• ABOUT THIS TASK: Find the string "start" in the records. Copy every line it appears in.

..........

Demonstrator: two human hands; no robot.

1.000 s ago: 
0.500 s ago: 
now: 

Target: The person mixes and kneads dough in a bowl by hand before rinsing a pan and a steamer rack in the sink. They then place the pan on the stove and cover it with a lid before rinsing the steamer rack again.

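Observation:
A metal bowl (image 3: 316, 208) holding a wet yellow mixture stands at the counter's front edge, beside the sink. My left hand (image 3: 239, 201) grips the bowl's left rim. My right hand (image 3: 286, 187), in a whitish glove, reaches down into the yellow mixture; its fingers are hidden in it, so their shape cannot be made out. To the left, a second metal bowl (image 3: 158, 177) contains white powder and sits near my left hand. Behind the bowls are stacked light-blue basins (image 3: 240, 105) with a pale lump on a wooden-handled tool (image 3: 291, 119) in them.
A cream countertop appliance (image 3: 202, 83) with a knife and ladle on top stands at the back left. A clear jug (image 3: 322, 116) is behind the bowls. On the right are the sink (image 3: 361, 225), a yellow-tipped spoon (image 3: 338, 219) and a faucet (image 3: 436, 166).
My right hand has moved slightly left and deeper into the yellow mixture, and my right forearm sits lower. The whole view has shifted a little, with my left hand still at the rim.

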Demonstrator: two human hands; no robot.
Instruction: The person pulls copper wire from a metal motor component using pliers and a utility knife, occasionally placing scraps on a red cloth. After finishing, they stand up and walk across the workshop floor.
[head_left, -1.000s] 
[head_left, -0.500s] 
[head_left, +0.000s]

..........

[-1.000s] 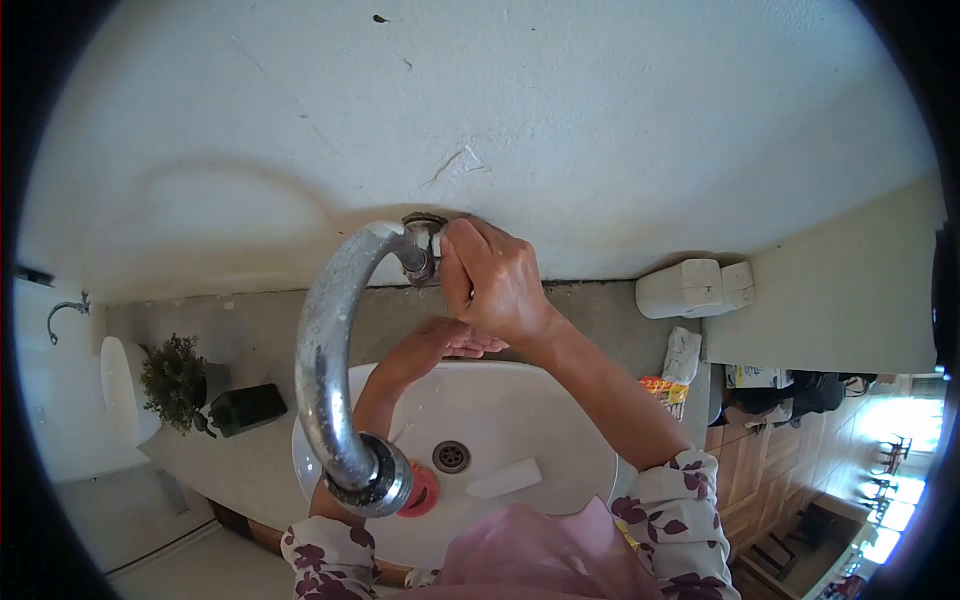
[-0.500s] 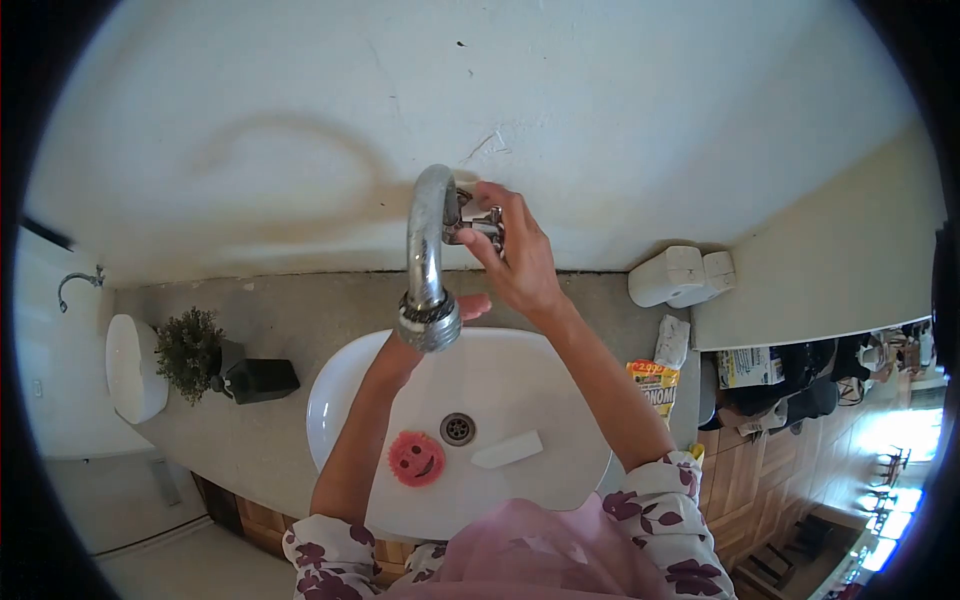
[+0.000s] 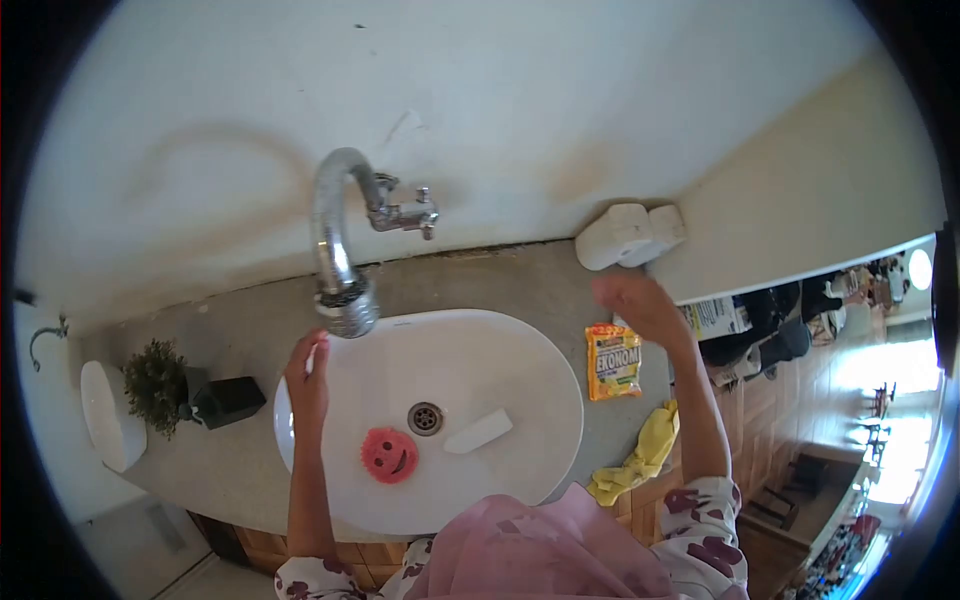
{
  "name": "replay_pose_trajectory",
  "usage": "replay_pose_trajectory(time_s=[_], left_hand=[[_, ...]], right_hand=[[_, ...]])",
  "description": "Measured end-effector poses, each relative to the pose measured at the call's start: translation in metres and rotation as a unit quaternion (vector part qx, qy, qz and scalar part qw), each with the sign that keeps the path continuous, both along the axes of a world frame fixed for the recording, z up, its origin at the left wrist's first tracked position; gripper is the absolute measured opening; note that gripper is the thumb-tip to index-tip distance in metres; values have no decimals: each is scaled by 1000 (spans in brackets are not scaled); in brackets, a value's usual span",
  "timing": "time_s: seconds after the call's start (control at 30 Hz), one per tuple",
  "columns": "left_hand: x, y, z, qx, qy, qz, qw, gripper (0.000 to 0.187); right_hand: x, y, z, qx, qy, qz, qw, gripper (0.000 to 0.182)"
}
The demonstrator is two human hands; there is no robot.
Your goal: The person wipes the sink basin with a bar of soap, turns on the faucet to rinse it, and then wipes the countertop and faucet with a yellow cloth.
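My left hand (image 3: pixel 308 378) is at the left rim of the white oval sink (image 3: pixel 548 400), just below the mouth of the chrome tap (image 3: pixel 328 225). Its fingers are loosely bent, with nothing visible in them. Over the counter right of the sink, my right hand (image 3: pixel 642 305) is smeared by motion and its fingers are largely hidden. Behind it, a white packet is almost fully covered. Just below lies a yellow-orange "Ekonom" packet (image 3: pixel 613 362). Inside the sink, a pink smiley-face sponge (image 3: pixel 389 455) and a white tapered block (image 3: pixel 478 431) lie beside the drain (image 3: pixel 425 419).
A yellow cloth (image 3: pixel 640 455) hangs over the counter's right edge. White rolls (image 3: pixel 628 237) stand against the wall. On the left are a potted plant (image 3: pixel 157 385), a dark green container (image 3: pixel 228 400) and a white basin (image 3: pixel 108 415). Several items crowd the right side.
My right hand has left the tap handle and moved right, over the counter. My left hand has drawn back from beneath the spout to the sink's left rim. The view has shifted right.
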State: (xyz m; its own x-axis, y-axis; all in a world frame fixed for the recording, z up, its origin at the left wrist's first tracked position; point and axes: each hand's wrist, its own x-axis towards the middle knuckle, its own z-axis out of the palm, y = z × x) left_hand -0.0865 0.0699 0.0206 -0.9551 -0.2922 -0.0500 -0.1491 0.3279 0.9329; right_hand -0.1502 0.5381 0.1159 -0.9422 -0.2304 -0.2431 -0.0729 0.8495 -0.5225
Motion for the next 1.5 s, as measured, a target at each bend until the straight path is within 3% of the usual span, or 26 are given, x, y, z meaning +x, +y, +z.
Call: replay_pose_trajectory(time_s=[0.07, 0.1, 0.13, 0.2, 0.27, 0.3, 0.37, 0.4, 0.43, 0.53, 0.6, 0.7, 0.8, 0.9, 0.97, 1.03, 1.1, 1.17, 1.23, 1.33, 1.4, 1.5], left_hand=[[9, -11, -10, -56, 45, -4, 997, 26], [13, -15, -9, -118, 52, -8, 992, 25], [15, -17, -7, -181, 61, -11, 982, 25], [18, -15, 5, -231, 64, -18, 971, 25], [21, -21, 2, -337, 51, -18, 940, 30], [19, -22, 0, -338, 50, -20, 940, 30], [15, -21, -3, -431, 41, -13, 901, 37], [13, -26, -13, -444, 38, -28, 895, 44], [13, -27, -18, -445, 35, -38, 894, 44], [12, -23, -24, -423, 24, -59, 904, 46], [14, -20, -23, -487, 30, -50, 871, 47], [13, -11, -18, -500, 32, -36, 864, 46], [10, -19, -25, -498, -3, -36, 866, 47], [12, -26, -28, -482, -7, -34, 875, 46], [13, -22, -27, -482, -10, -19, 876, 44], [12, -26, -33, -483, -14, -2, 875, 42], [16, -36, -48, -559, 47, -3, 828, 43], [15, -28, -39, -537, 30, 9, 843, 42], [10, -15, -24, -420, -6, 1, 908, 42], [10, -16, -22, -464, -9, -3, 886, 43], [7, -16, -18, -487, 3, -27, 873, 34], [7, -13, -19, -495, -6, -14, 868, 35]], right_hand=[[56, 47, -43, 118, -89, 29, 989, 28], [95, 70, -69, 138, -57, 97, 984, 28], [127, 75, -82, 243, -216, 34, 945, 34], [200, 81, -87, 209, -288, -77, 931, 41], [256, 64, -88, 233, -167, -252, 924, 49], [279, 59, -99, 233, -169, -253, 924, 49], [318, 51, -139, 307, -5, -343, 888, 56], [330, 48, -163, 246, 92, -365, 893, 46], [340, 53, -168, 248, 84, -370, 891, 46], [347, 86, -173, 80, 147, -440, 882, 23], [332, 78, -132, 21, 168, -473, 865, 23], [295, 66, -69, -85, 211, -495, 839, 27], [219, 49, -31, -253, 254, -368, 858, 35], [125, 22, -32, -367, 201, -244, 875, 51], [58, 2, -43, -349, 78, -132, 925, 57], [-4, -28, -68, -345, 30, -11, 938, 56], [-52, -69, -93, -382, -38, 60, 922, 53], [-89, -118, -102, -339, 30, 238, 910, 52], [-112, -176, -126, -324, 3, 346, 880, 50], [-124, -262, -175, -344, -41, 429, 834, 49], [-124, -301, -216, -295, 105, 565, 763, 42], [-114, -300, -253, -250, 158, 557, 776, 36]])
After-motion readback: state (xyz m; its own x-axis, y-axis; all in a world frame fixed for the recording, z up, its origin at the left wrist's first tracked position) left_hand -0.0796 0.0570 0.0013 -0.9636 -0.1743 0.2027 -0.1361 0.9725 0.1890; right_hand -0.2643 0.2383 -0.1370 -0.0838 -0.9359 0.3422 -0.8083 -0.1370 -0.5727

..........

• SOLUTION BELOW:
  "description": "Measured end-effector poses, each relative to the pose measured at the call's start: translation in metres and rotation as a unit quaternion (vector part qx, qy, qz and scalar part qw), each with the sign that keeps the path continuous, both along the axes of a world frame fixed for the recording, z up, its origin at the left wrist's first tracked position; gripper is the absolute measured opening; note that gripper is the thumb-tip to index-tip distance in metres; values have no decimals: each is scaled by 1000 (spans in brackets are not scaled); in brackets, a value's usual span",
  "timing": "time_s: seconds after the call's start (control at 30 Hz), one per tuple",

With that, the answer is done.